The average kitchen generates a gallon of grease per year. When you replace the range, be sure to change the ventilation. Cabinets and work surfaces will stay cleaner, and won’t accumulate that sticky film that is a hallmark of an inefficient system.

Ventilation units fall into two categories: Downdraft and updraft.

Downdraft units are meant for use with residential-type, gas or electric cook tops. They are not for use with high BTU cook tops. Downdraft units should be 30” to 36” wide.

“While downdrafts are perfect visually for island and peninsula cook stations, they work better if the area for steam and cooking particles is limited to a full backsplash and wall cabinets on both sides,” says Diane Plesset, Certified Master Kitchen and Bath Designer. “That’s because, without the backsplash, steam and particulates can escape into the room.”

Updraft units are more efficient for islands and peninsula cook stations because the hood can collect and exhaust a high percentage of steam and particulates as hot air rises. These are rated for high BTU cook tops. As for size, updraft hoods should always be 6” wider than the cook top, to “provide a wider collection area and minimize potential damage to adjacent wall cabinets,” Plesset advises.

Whichever style you choose, the bottom of the hood should be at least 30″ above the cook top. Prices vary depending on the unit, but a basic ventilator starts at $200. Custom finishes, like stainless steel, wood or stone, start at $3,500.

Do Your Homework when Replacing Your Appliances
The average life of an appliance is 12 years, which means buyers fall into 2 categories: Those who are remodeling and looking for the best product to fit their needs, and those replacing a failed unit.

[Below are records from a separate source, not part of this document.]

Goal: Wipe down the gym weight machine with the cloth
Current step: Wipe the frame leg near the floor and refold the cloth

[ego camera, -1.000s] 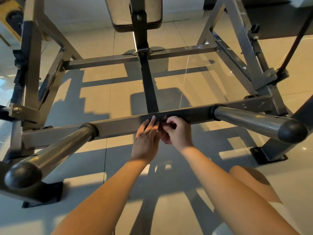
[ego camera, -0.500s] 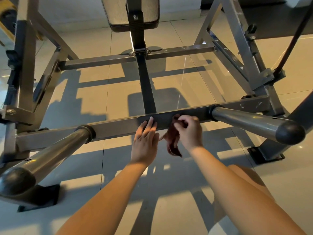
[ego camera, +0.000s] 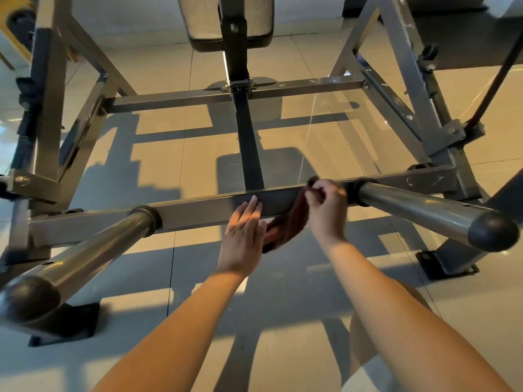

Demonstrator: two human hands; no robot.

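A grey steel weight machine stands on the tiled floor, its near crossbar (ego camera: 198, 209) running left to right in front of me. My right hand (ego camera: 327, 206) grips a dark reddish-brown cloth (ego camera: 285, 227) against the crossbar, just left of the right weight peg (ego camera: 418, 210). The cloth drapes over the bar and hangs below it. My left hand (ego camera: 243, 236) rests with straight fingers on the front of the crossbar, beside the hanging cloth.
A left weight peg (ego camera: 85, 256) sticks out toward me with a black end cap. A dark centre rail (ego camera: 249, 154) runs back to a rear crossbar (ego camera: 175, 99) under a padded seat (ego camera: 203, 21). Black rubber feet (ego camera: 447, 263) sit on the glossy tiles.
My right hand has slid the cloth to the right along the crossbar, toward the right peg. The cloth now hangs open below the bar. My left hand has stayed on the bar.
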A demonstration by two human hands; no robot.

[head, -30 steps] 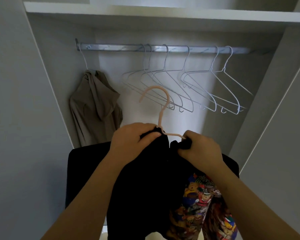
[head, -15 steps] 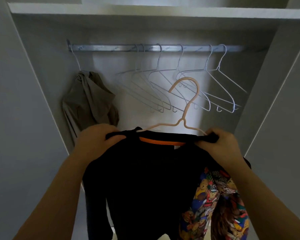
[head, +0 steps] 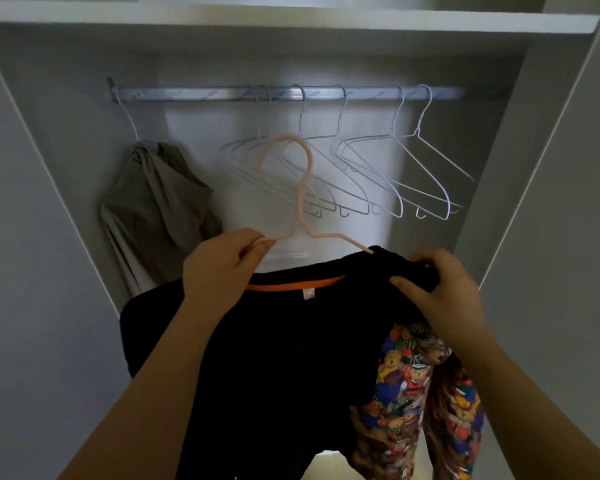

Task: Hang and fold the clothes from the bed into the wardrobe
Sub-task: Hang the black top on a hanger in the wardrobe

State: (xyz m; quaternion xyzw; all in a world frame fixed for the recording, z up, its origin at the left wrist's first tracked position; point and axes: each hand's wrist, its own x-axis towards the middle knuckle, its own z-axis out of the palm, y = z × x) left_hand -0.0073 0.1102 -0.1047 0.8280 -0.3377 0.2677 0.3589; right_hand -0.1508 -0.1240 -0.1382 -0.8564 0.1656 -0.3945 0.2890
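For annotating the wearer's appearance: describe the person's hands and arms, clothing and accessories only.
The left hand and right hand are bare: no gloves, no rings visible. The left forearm and right forearm are uncovered down to the frame's edge: no sleeve, watch or bracelet in view.

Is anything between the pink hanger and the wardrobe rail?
Nothing blocks the pink hanger. Empty white hangers fill the rail from middle to right; a bare stretch lies left of them.

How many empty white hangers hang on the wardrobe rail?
6 empty white hangers: two overlapping left of centre, two at centre, two toward the right of the rail. Overlap may hide another.
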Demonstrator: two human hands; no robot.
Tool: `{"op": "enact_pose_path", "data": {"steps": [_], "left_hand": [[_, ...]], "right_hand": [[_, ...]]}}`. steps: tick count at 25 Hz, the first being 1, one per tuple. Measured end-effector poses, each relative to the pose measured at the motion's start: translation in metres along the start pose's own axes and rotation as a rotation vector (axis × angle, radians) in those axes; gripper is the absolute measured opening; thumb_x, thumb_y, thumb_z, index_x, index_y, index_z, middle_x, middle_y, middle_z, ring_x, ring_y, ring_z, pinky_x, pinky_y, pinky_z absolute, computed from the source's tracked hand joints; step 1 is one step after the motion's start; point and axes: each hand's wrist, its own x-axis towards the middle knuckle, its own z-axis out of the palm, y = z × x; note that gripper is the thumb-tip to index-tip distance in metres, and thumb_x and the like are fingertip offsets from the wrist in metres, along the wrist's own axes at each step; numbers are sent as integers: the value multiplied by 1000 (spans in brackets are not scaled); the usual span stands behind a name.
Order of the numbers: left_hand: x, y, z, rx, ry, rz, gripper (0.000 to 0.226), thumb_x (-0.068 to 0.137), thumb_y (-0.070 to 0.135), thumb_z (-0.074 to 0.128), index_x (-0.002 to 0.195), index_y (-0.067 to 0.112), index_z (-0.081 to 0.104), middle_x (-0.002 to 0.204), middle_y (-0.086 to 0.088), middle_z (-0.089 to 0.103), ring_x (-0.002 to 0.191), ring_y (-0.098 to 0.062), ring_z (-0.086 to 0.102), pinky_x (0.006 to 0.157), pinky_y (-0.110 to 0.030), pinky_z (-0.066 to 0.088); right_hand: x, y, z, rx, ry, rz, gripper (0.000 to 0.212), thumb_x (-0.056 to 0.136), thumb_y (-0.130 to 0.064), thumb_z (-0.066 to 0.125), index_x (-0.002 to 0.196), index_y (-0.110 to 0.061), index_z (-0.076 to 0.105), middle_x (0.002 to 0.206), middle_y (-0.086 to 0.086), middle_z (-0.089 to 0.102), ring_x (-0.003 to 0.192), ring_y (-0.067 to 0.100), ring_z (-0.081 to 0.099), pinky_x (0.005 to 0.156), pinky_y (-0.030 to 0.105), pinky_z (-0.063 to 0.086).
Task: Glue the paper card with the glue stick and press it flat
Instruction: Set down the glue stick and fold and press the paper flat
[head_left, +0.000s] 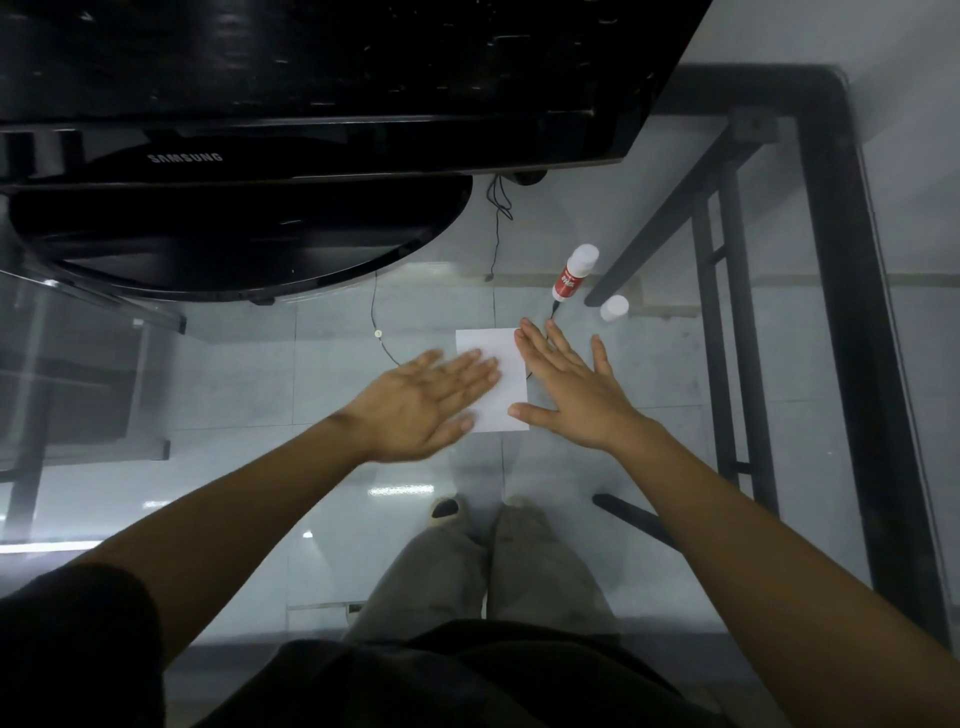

Don’t let urgency force you into making a hasty decision, cautions Larry Snider, co-owner of Hamilton’s Appliance, located at 19790 SE McLoughlin, Gladstone, OR 97027 who can be reached at 503-656-0866 Although most openings are standard, the existence of overhead cabinets can impact choice. Sometimes “customers have to shrink their desires to fit the existing opening.”

Consider these factors before the ice cubes melt: Size of the old unit, opening size, and clearance of overhead cabinets. This ensures that you choose the right-sized product.

Built-in stoves can also be limiting, Snider adds. Each manufacturer has its own specs, so it’s generally not possible to drop a Jenn-Air in the space where a GE used to be. Equally disappointing: The replacement stove is nearly identical to the old model, which can make the kitchen appear dated.

The only solution here is to alter cabinet dimensions and surfaces. Instead of whittling away at the problem, go with the short-term, inexpensive fix and plan for your dream kitchen.

And do your homework, Snider says. “You should be buying appliances, not sold one. My suggestion is to shop where you can see a broad selection of appliances and get a good explanation of what is out there.”